### Available data
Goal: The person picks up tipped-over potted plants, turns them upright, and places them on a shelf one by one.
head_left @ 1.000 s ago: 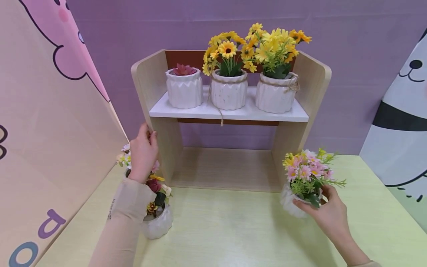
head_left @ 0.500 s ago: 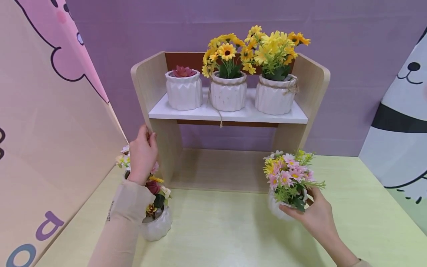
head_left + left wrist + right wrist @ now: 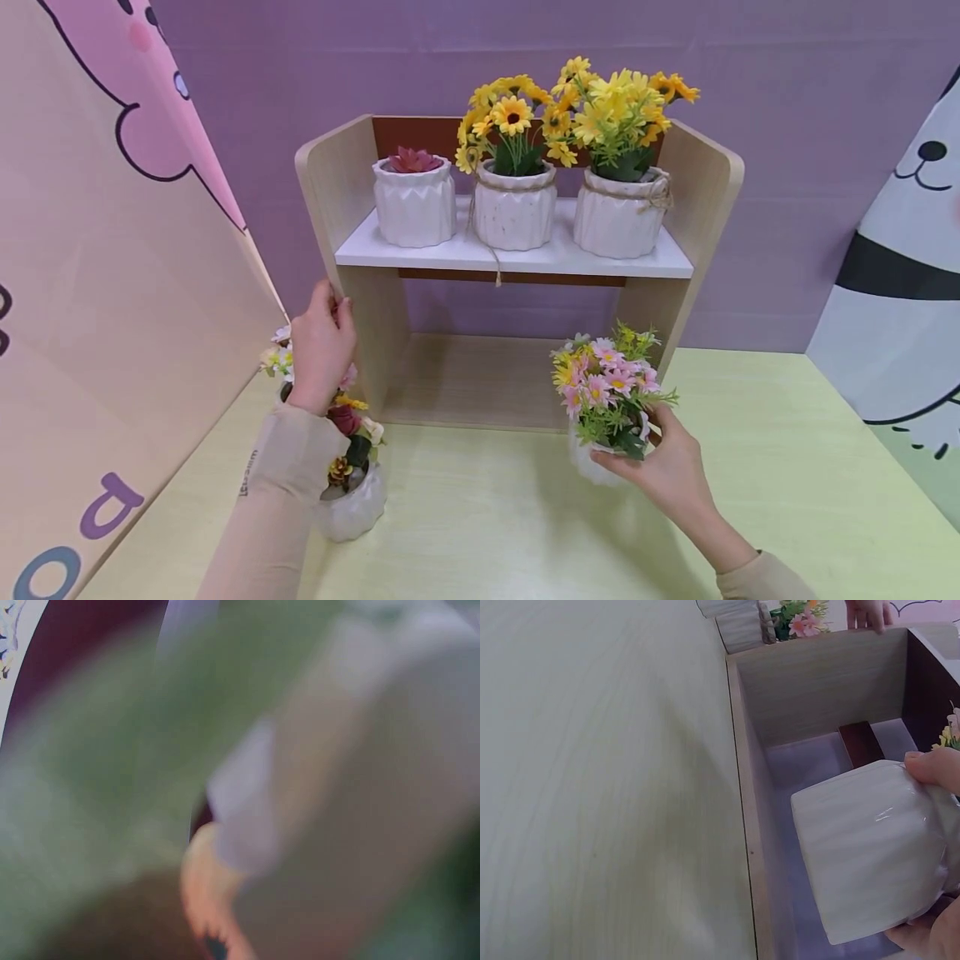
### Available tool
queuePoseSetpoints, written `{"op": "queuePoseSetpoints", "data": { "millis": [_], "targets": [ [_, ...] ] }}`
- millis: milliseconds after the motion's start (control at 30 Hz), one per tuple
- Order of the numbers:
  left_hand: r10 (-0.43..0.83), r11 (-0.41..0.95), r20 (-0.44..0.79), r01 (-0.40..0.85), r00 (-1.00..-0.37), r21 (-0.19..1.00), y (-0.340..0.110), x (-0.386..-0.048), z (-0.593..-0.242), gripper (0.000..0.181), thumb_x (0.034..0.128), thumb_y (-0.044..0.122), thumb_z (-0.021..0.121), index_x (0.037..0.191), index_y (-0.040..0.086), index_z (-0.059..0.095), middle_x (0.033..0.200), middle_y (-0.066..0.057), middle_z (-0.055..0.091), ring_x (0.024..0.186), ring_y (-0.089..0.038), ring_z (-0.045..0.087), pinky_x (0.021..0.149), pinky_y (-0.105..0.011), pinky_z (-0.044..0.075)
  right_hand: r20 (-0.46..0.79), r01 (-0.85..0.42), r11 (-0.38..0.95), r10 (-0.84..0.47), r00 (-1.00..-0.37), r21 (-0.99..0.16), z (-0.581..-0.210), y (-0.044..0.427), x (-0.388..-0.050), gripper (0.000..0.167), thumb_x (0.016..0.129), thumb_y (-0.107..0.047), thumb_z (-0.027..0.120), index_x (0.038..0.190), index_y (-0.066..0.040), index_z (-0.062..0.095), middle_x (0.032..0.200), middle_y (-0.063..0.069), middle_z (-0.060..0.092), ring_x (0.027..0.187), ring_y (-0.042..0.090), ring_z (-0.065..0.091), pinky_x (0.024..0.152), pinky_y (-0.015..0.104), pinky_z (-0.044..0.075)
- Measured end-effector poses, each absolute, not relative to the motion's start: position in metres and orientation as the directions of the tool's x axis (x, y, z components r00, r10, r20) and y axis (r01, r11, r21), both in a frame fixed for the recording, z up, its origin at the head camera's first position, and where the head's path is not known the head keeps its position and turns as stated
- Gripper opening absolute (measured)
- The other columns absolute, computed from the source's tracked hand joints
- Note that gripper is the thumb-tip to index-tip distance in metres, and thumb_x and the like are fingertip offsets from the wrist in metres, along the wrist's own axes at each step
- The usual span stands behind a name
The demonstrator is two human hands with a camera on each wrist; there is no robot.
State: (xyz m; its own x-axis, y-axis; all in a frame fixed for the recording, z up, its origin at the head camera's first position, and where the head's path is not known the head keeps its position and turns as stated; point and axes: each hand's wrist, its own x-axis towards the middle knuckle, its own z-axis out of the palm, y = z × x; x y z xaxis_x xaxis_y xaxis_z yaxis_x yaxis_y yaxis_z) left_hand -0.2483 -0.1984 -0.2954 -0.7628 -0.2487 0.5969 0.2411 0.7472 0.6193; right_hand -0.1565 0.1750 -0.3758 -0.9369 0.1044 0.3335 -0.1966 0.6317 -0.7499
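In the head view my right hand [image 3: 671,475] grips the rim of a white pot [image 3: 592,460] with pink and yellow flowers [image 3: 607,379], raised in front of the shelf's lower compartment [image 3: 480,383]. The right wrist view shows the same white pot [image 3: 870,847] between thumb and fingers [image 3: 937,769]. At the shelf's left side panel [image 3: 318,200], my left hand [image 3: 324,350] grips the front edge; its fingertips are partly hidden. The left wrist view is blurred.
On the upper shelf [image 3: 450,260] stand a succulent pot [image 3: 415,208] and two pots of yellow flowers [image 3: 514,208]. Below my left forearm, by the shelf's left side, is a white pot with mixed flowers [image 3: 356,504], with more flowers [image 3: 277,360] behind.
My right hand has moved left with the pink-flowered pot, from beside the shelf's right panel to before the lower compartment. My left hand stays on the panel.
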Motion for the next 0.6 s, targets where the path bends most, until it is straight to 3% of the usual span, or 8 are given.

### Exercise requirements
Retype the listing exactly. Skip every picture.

### Expected answer
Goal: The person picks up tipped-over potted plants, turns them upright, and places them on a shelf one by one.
head_left @ 1.000 s ago: 
head_left @ 0.500 s ago: 
head_left + left wrist + right wrist @ now: 
### Available tool
queuePoseSetpoints, written `{"op": "queuePoseSetpoints", "data": { "millis": [_], "targets": [ [_, ...] ] }}`
- millis: milliseconds after the motion's start (control at 30 Hz), one per tuple
- Order of the numbers:
  left_hand: r10 (-0.43..0.83), r11 (-0.41..0.95), r20 (-0.44..0.79), r01 (-0.40..0.85), r00 (-1.00..-0.37), r21 (-0.19..1.00), y (-0.340..0.110), x (-0.386..-0.048), z (-0.593..-0.242), gripper (0.000..0.181), thumb_x (0.034..0.128), thumb_y (-0.044..0.122), thumb_z (-0.021..0.121), index_x (0.037..0.191), index_y (-0.040..0.086), index_z (-0.059..0.095), middle_x (0.033..0.200), middle_y (-0.066..0.057), middle_z (-0.055..0.091), ring_x (0.024..0.186), ring_y (-0.089..0.038), ring_z (-0.045..0.087), pinky_x (0.021..0.149), pinky_y (-0.105..0.011), pinky_z (-0.044..0.075)
  right_hand: r20 (-0.46..0.79), r01 (-0.85..0.42), r11 (-0.38..0.95), r10 (-0.84..0.47), r00 (-1.00..-0.37), r21 (-0.99..0.16), z (-0.581..-0.210), y (-0.044..0.427), x (-0.388..-0.050), gripper (0.000..0.167), thumb_x (0.016..0.129), thumb_y (-0.107..0.047), thumb_z (-0.027..0.120), index_x (0.038..0.190), index_y (-0.066..0.040), index_z (-0.062..0.095), middle_x (0.032..0.200), middle_y (-0.063..0.069), middle_z (-0.060..0.092), ring_x (0.027..0.187), ring_y (-0.042..0.090), ring_z (-0.065..0.091), pinky_x (0.024..0.152), pinky_y (-0.015..0.104), pinky_z (-0.044..0.075)
- Measured end-effector poses, each absolute, not relative to the motion's start: position in metres and orientation as the directions of the tool's x axis (x, y, z components r00, r10, r20) and y axis (r01, r11, r21), both in a frame fixed for the recording, z up, its origin at the head camera's first position, and where the head's path is not known the head keeps its position and turns as stated
- Gripper opening absolute (measured)
- The other columns absolute, computed from the source's tracked hand joints
- Note that gripper is the thumb-tip to index-tip distance in metres, and thumb_x and the like are fingertip offsets from the wrist in metres, along the wrist's own axes at each step
- The usual span stands behind a name
The demonstrator is two human hands with a camera on each wrist; there is no robot.
State: (xyz m; its own x-axis, y-axis; all in a frame fixed for the recording, z up, its origin at the head camera's first position, and where the head's path is not known the head keeps its position and turns as stated; point and axes: each hand's wrist, its own x-axis towards the middle knuckle, its own z-axis out of the palm, y = z × x; x y z xaxis_x xaxis_y xaxis_z yaxis_x yaxis_y yaxis_z) left_hand -0.2483 -0.1984 -0.2954 -0.7628 -0.2487 0.5969 0.2411 0.7472 0.6193; right_hand -0.1565 0.1750 -0.3758 -0.9369 0.1044 0.3335 -0.1966 0.6317 -0.7499
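In the head view my right hand [image 3: 671,475] grips the rim of a white pot [image 3: 592,460] with pink and yellow flowers [image 3: 607,379], raised in front of the shelf's lower compartment [image 3: 480,383]. The right wrist view shows the same white pot [image 3: 870,847] between thumb and fingers [image 3: 937,769]. At the shelf's left side panel [image 3: 318,200], my left hand [image 3: 324,350] grips the front edge; its fingertips are partly hidden. The left wrist view is blurred.
On the upper shelf [image 3: 450,260] stand a succulent pot [image 3: 415,208] and two pots of yellow flowers [image 3: 514,208]. Below my left forearm, by the shelf's left side, is a white pot with mixed flowers [image 3: 356,504], with more flowers [image 3: 277,360] behind.
My right hand has moved left with the pink-flowered pot, from beside the shelf's right panel to before the lower compartment. My left hand stays on the panel.
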Motion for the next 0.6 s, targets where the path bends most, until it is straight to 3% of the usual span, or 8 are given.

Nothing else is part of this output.